This worklet disables the print spooler service on domain controllers and disables it from running at startup. You can run it against any group that contains domain controllers and it will only target the DCs.



Note: More information has come out that this might affect all servers - not just DCs. I modified my original evaluation with the option of checking all servers (not just DCs). If you want to run this against all servers, just remark out the first If…Statement and un-remark the second one.



Evaluation:



$svcName = "Spooler"

$svcRunning = Get-Service -Name $svcName



# Used for the domain controller check

$dc = Get-ADDomainController



# Used for the server check

$compConfig = Get-WmiObject -Class Win32_ComputerSystem

$role = $compConfig.DomainRole

$serverRole = @(2,3,4,5) # 2 = Standalone Server, 3 = Member Server, 4 = Backup DC, 5 = Primary Domain Controller



# Check if system is a domain controller (or server) and if the Print Spooler service is running. If so, exit 1 to remediate.
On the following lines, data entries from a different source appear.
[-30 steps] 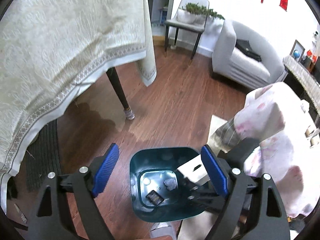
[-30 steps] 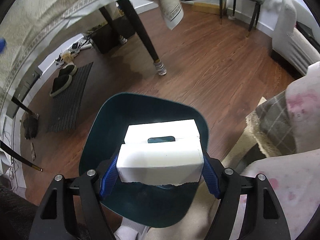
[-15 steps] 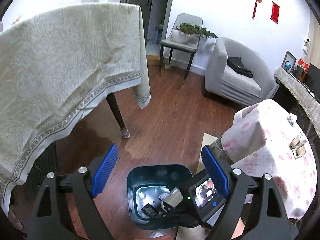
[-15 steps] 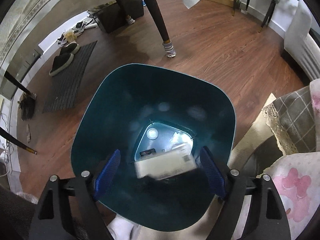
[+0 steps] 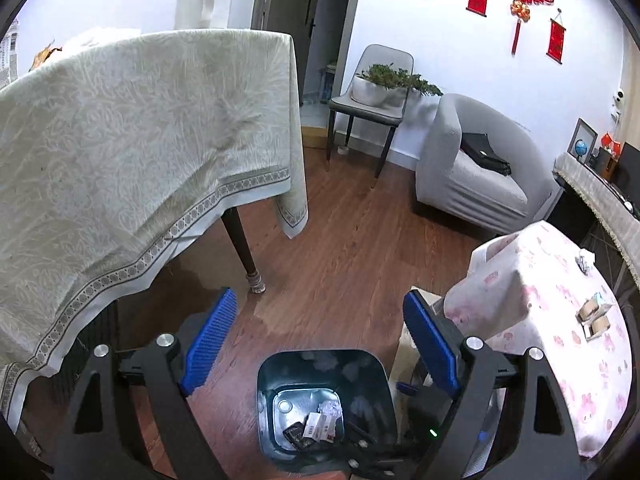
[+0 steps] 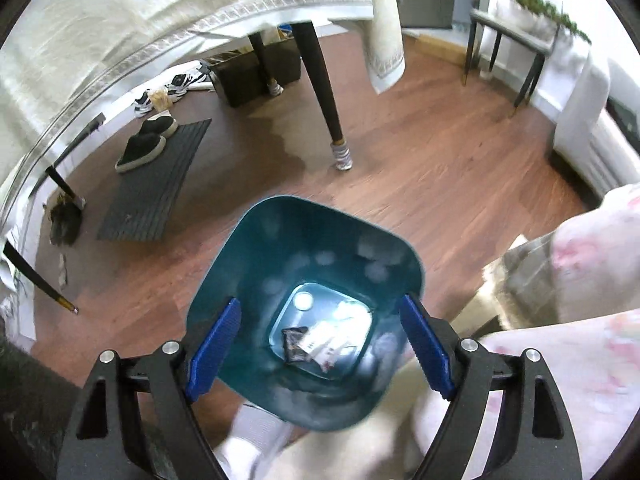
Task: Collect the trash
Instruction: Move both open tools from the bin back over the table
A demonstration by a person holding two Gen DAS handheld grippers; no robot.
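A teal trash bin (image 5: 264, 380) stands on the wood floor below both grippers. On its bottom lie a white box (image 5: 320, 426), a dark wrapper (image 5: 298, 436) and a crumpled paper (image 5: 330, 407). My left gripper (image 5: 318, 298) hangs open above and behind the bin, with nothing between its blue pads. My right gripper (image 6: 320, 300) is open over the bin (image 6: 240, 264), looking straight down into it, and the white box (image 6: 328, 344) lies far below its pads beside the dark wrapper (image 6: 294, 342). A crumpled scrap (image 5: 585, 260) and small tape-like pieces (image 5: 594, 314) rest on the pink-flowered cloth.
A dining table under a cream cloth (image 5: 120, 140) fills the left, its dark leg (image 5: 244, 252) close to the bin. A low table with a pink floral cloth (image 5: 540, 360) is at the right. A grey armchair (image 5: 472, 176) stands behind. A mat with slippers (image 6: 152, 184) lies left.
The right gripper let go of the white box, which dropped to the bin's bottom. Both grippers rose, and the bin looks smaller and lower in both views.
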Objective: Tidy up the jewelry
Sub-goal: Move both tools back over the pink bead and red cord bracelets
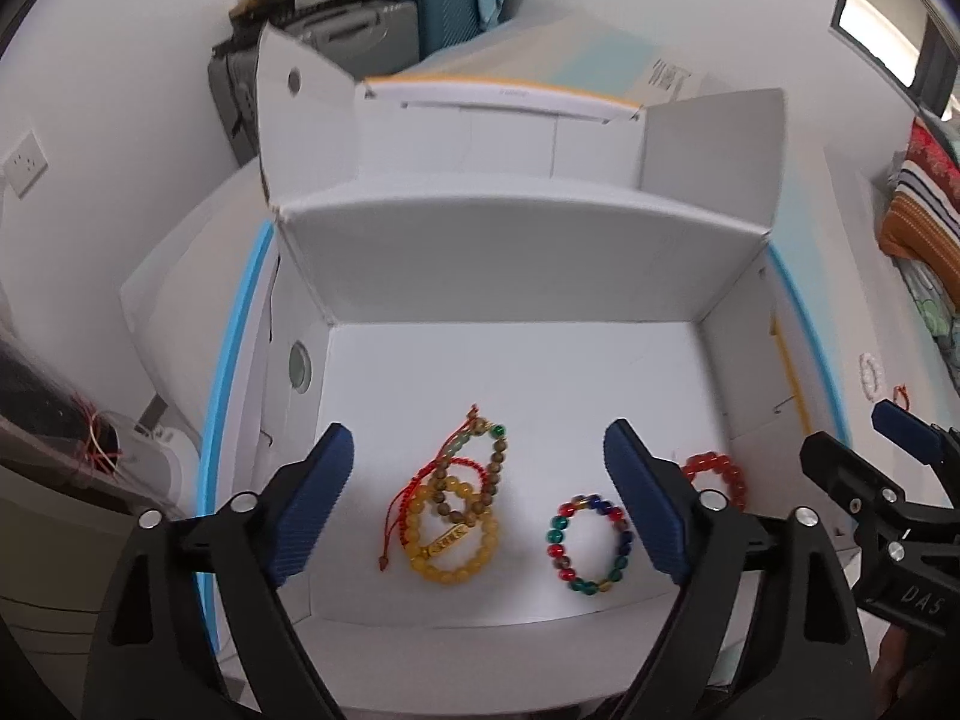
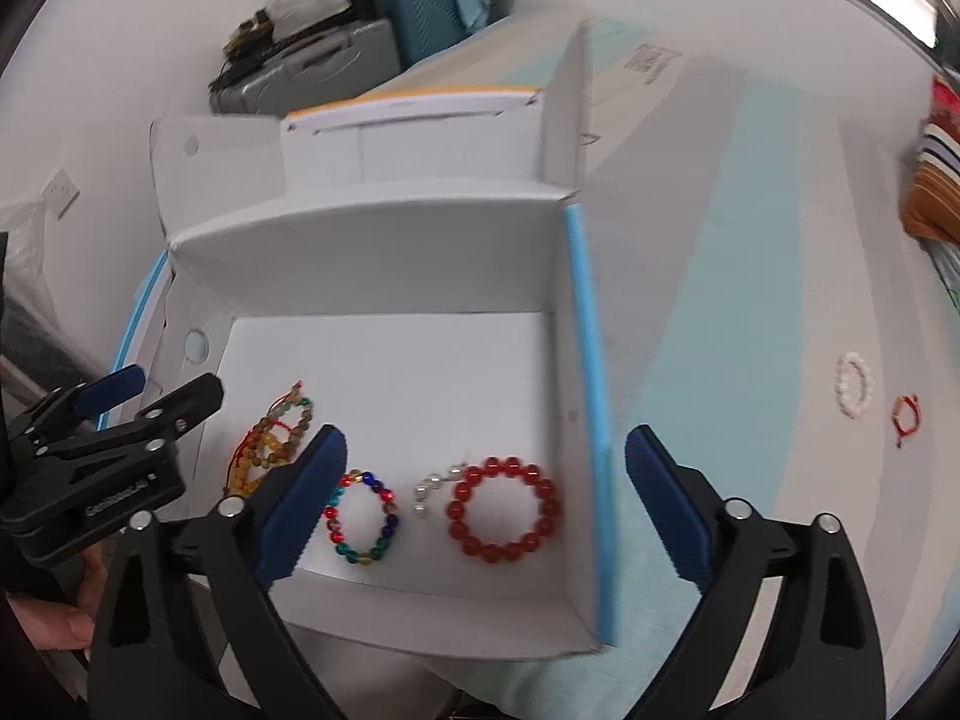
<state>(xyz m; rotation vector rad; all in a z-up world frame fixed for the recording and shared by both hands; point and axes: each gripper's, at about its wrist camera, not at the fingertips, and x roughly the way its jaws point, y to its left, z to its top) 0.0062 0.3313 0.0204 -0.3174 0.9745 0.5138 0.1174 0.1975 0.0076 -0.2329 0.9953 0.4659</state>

### Use this If statement if you only want to check domain controllers ###

If ($dc) {



### Remark out the above If statement and un-remark this one if you want to check all servers ###

# If ($role -in $serverRole) {



If ($svcRunning.Status -eq 'Running') {

Exit 1

}

}

Exit 0



Remediation:



$svcName = "Spooler"



# Stop the Print Spooler service and disable it from running at system startup

Stop-Service -Name $svcName

Set-Service -Name $svcName -StartupType Disabled

Nice Write-up @Tony ! It is worth noting that current information suggests this attack can take place on anything that uses the Printer Spooler service. In the evaluation script, I just commented out the DC part and am running it against our server groups currently.




Thanks @Mrichards. I’m starting to see that too. I tweaked the evaluation code so that users can go with the default of just checking DCs, or they can use the alternative If statement to check all servers. I don’t know that my method for checking all servers with roles is the best, but I think it will work fine.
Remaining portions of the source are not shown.